1.1. Building from source
1.1.1. Prerequisites
To build Spicy from source, you will need:
For compiling the toolchain:
For testing:
For building the documentation:
Python >= 3.10
the Python packages requirements listed in the doc/ folder.
In the following we record how to get these dependencies in place on some popular platforms.
1.1.1.1. Linux
See the corresponding Dockerfiles.
1.1.1.2. macOS
Make sure you have Xcode installed, including its command-line tools
(xcode-select --install).
If you are using Homebrew:
# brew install bison flex cmake ninja python@3.8 sphinx-doc
# pip3 install btest
If you are using MacPorts:
# port install flex bison cmake ninja python310 py310-pip
# pip install btest
If you want to build the documentation as well, also install
sphinx_rtd_theme and diagrams through pip.
1.1.2. Building
We provide a ./configure script to set up and parameterize the build and to
produce e.g., a Makefile.
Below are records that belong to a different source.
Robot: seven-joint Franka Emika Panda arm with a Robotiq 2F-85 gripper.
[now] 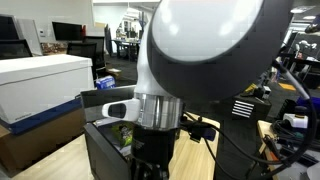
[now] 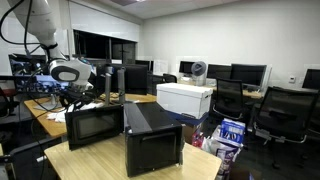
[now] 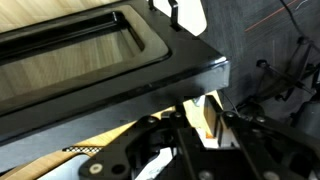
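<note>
My gripper (image 3: pixel 200 125) hangs beside a black microwave-like box (image 3: pixel 120 60) with a framed window. In the wrist view the fingers are close together around a small tan block-like object (image 3: pixel 207 120), which seems held; what it is I cannot tell. In an exterior view the gripper (image 2: pixel 75 97) is at the far upper corner of the left black box (image 2: pixel 95 125) on the wooden table (image 2: pixel 100 160). In an exterior view the arm (image 1: pixel 200 50) fills the frame and hides the gripper above the black box (image 1: pixel 105 150).
A second, taller black box (image 2: pixel 152 135) stands next to the first. A white box (image 2: pixel 186 98) sits behind them, and it also shows in an exterior view (image 1: pixel 40 85). Office chairs (image 2: pixel 270 115), monitors and cables surround the table.
</note>
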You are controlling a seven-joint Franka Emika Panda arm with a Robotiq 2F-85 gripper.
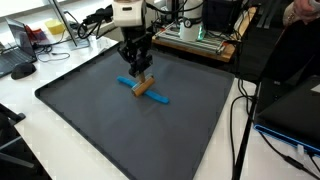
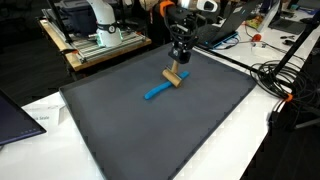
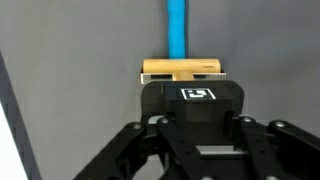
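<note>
A small wooden block [image 1: 144, 88] [image 2: 175, 77] lies crosswise over a blue stick [image 1: 160, 98] [image 2: 155, 93] on the dark grey mat [image 1: 110, 130] [image 2: 150, 135]. My gripper [image 1: 140, 74] [image 2: 180, 63] comes straight down onto the block and is shut on it, seen in both exterior views. In the wrist view the block [image 3: 182, 68] shows as a tan bar just beyond the gripper [image 3: 185, 80], and the blue stick [image 3: 177, 28] runs away from it. The black gripper body hides the fingertips and the near part of the stick there.
The mat covers a white table [image 1: 225, 140]. Black cables [image 1: 240, 120] [image 2: 275, 80] hang at one side. Electronics racks [image 1: 195, 35] [image 2: 100, 40] stand behind the mat. A laptop [image 2: 15, 115] lies at one corner, and a mouse [image 1: 22, 69] sits beyond the mat.
</note>
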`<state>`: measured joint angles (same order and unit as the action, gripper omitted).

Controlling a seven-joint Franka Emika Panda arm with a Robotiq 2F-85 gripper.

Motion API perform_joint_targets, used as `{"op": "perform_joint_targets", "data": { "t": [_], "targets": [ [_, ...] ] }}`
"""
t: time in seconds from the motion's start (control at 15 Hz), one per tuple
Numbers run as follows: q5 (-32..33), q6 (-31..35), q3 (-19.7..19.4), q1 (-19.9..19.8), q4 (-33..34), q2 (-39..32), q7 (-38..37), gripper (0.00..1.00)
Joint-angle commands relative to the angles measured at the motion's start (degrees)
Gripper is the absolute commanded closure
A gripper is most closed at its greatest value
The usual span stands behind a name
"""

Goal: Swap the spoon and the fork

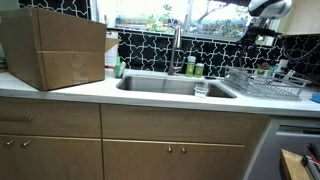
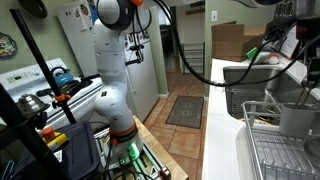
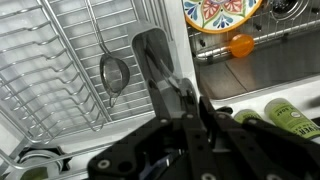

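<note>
Spoon (image 3: 113, 75), probably, lies on the rack (image 3: 50, 50) in wrist view only; jaws' state unclear.

Shiny metal spoon (image 3: 113, 74) with a round bowl lies flat on the wires of the white dish rack (image 3: 50, 70), just right of the sink. Its thin handle runs straight away from the bowl. I can't really make out the fork.
</note>
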<state>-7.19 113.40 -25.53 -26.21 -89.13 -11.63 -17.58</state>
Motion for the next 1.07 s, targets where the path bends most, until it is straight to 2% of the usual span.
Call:
{"op": "perform_joint_targets", "data": {
  "t": [0.0,0.53,0.73,1.0],
  "targets": [
    [1.88,0.02,-0.04,0.37,-1.85,4.33,-2.16,0.97],
    [1.55,1.53,-1.10,-1.01,0.58,7.50,-2.50,0.97],
    [-0.18,6.70,-1.45,-1.64,0.76,6.62,-0.38,0.97],
    [-6.65,13.47,-0.97,-2.56,0.78,3.93,4.36,0.97]
  ]
}}
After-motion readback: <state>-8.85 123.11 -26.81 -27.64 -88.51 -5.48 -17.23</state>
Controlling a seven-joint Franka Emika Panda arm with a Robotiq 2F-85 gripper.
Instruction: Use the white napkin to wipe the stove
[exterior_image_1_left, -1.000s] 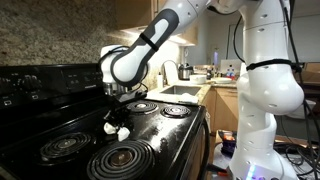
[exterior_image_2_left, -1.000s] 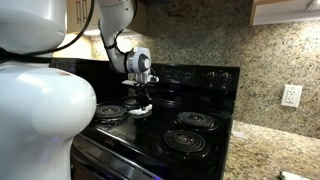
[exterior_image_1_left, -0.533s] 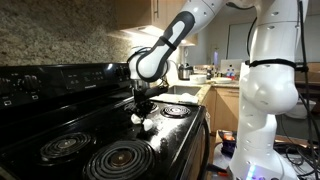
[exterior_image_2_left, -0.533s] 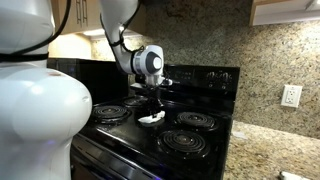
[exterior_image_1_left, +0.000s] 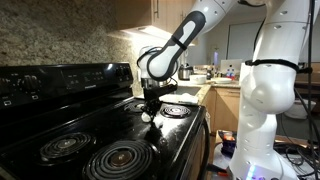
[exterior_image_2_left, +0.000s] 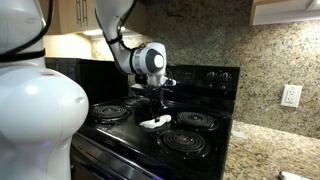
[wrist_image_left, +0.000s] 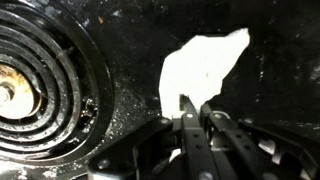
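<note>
The white napkin (exterior_image_1_left: 147, 115) (exterior_image_2_left: 152, 123) lies flat on the glossy black stove (exterior_image_1_left: 100, 125) (exterior_image_2_left: 135, 131), in the middle between the four coil burners. My gripper (exterior_image_1_left: 150, 103) (exterior_image_2_left: 155, 106) points straight down onto it. In the wrist view the fingers (wrist_image_left: 195, 108) are close together with their tips at the lower edge of the napkin (wrist_image_left: 205, 65), pressing it on the black stove top (wrist_image_left: 130, 60).
A coil burner (wrist_image_left: 30, 80) lies just beside the napkin. The raised control panel (exterior_image_1_left: 50, 82) (exterior_image_2_left: 200, 75) stands at the stove's back. A granite counter (exterior_image_2_left: 270, 150) and a wall outlet (exterior_image_2_left: 291, 96) flank it. A cluttered counter (exterior_image_1_left: 190, 85) and the robot's white base (exterior_image_1_left: 265, 110) stand nearby.
My gripper has slid the napkin across the stove top, from near the front burners toward the centre and rear burner side. The napkin went along with the fingers.
</note>
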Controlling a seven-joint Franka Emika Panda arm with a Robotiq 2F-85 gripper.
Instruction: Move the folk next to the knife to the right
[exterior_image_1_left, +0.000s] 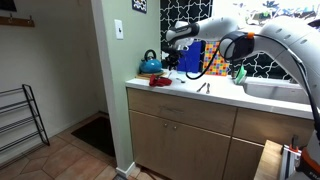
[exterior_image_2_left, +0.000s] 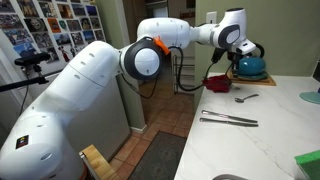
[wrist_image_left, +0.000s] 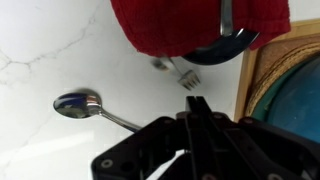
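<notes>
We see a white marble table (exterior_image_2_left: 285, 135) over wooden cabinets (exterior_image_1_left: 180, 130), with a teal kettle (exterior_image_2_left: 250, 66) at its far end. The arm (exterior_image_2_left: 180, 32) reaches level across. Its fingers (wrist_image_left: 196, 102) seem clenched on nothing, just beside a red cloth (wrist_image_left: 200, 25). The fork (exterior_image_2_left: 222, 118) lies alongside the knife (exterior_image_2_left: 240, 122), at seven o'clock from the spoon (exterior_image_2_left: 246, 98).
</notes>
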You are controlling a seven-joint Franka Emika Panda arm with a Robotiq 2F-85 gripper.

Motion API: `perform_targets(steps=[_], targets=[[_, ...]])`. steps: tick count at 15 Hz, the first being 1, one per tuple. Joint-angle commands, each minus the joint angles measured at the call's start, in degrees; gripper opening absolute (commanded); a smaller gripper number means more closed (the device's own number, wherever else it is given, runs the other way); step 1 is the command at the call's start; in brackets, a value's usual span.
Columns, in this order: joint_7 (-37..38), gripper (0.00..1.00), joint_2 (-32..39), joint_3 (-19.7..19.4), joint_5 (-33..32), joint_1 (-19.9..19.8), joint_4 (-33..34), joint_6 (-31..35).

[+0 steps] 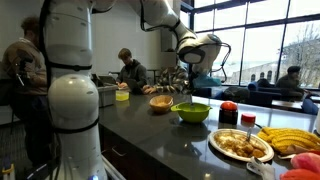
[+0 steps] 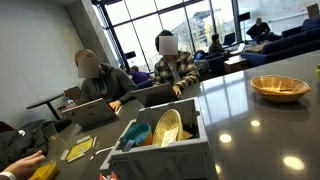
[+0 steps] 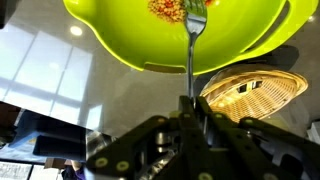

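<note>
In the wrist view my gripper (image 3: 190, 102) is shut on the handle of a metal fork (image 3: 190, 60). The fork points away from me, and its tines reach over orange and green food in a lime green bowl (image 3: 120, 30). In an exterior view the gripper (image 1: 184, 72) hangs above that green bowl (image 1: 190, 112) on the dark counter (image 1: 150, 130). A wicker basket (image 3: 255, 90) lies just beside the bowl, and it shows in both exterior views (image 1: 160, 103) (image 2: 280, 88).
A plate of food (image 1: 240, 145), bananas (image 1: 292, 138) and a red-lidded jar (image 1: 228, 113) stand near the bowl. A yellow cup (image 1: 122, 94) sits farther back. A grey bin (image 2: 190, 150) holding utensils stands on the counter. People sit at tables behind.
</note>
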Motion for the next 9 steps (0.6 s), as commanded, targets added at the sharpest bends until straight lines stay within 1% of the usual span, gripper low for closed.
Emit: perform_targets(steps=[1, 9], targets=[[-1.02, 0.03, -0.80, -0.96, 1.50, 0.95, -1.01, 0.92], [-0.74, 0.03, 0.71, -1.85, 1.00, 0.57, -1.96, 2.09]])
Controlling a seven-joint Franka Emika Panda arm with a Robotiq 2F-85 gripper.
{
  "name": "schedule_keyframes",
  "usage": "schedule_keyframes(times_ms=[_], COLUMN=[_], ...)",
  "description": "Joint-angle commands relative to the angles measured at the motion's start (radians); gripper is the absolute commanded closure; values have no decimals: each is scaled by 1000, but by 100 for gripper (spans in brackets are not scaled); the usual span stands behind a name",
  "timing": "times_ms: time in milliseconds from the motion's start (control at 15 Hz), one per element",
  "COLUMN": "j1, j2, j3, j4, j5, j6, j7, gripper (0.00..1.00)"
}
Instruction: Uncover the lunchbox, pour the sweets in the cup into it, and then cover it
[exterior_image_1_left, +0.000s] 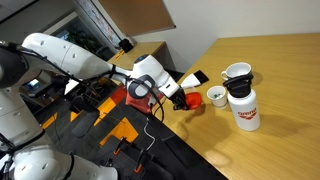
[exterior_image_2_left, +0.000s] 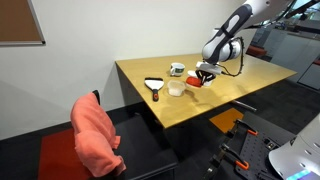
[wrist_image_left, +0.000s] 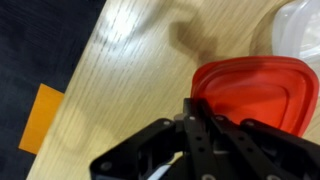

See ./configure --help for the available
options. The general workflow is:
# ./configure
# make -C build
# make -C build install
See our CI setup for typical configurations.
1.2. Homebrew (macOS)
We provide a Homebrew formula for installation of Spicy. After installing Homebrew add the Zeek tap:
# brew tap zeek/zeek
To install the most recent Spicy release version, execute:
# brew install spicy
To instead install the current development version, execute:
# brew install --HEAD spicy
1.3. Using Docker
The Zeek Docker images include Spicy. See their documentation on how to run them.
Note
Docker Desktop for Mac uses a VM behind the scenes to host the Docker runtime environment. By default it allocates 2 GB of RAM to the VM. This is not enough to compile Spicy analzers and will cause an error that looks something like this:
c++: internal compiler error: Killed (program cc1plus)
Please submit a full bug report,
with preprocessed source if appropriate.
See <file:///usr/share/doc/gcc-7/README.Bugs> for instructions.
This is due to the VM hitting an out-of-memory condition. To avoid this you will need to allocate more RAM to the VM. Click on the Docker Icon in your menubar and select “Preferences”. Click on the “Advanced” tab and then use the slider to select 8 GB of RAM. Docker Desktop will restart and then you will be ready to go.
1.4. Parser development setup
In order to speed up compilation of Spicy parsers, users can create a cache of precompiled files. This cache is tied to a specific Spicy version, and needs to be recreated each time Spicy is updated.
To precompile the files execute the following command:
# spicy-precompile-headers
Note
By default the cache is located in the folder
.cache/spicy/<VERSION> inside the user’s home directory. This
location can be overridden by setting the environment variable
SPICY_CACHE to a different folder path, both when executing
spicy-precompile-headers and Spicy toolchain commands.